192 Views Asked by At

I have a dataset of twitter texts. Most of the tweets in this dataset are in Persian and some of them are in Arabic. I want to find Arabic tweets. Is there an API or a tool that can do it for me? If I want to explain more, I want a language detection that classifies tweets in Persian and Arabic languages. Thanks.

3

There are 3 best solutions below

0
user22031507 On

you can try langdetect

! pip install langdetect
from langdetect import detect 

You can then create a function for the same like

def detecting(x):
    y=detect(x)
    return y

Then you can store the results in other column so you then get an idea of each tweet language

df['detect']=df['tweet_language'].apply(detecting)

Hope this helps!!!!

0
Asdoost On

There are several options that you can see in this post:

https://stackoverflow.com/a/47106810/9204500

If you are looking for Persian tweets, based on my experience, you will end up with some Dari, Pashto, Urdu, Arabic, Kurdish, and Azeri tweets. None of these tools recognize Persian clearly, specifically in the case of Dari, Azeri, and Kurdish tweets.

0
Moeen Dehqan On

Sure, to detect whether a given string contains Arabic or Persian text in Python, you can use the langid library. First, install the library with:

pip install langid

Then, you can use the following code:

import langid

def detect_language(text):
    lang, confidence = langid.classify(text)
    return lang, confidence

# Example usage:
text_to_check = "Your text to detect the language"
lang, confidence = detect_language(text_to_check)

print(f"Language: {lang}, Confidence: {confidence}")
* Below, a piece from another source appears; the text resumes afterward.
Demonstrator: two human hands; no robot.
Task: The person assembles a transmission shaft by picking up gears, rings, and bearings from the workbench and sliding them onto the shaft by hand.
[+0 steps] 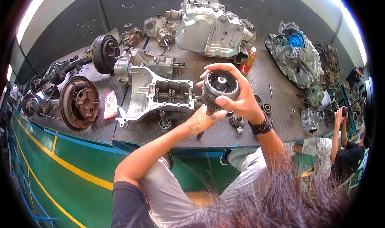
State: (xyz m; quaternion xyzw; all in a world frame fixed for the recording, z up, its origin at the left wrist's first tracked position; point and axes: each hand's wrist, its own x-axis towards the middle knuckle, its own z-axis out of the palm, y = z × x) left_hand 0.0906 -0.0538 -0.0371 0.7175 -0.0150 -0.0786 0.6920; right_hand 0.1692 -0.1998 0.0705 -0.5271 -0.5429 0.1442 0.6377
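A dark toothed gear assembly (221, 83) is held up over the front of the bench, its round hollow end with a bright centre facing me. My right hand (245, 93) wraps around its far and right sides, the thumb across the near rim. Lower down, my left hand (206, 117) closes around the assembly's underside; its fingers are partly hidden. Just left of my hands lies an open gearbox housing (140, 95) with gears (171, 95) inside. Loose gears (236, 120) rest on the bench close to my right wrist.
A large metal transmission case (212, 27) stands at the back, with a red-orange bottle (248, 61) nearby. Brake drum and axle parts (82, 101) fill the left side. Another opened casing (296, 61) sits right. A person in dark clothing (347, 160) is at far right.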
The detect_language function takes a text input and identifies its language. The lang variable indicates the detected language, and confidence represents the model's confidence in the detection (a value between 0 and 1).

Note that this method may have some inaccuracies, especially with specific words or local expressions. For more accurate results, advanced NLP models may be necessary.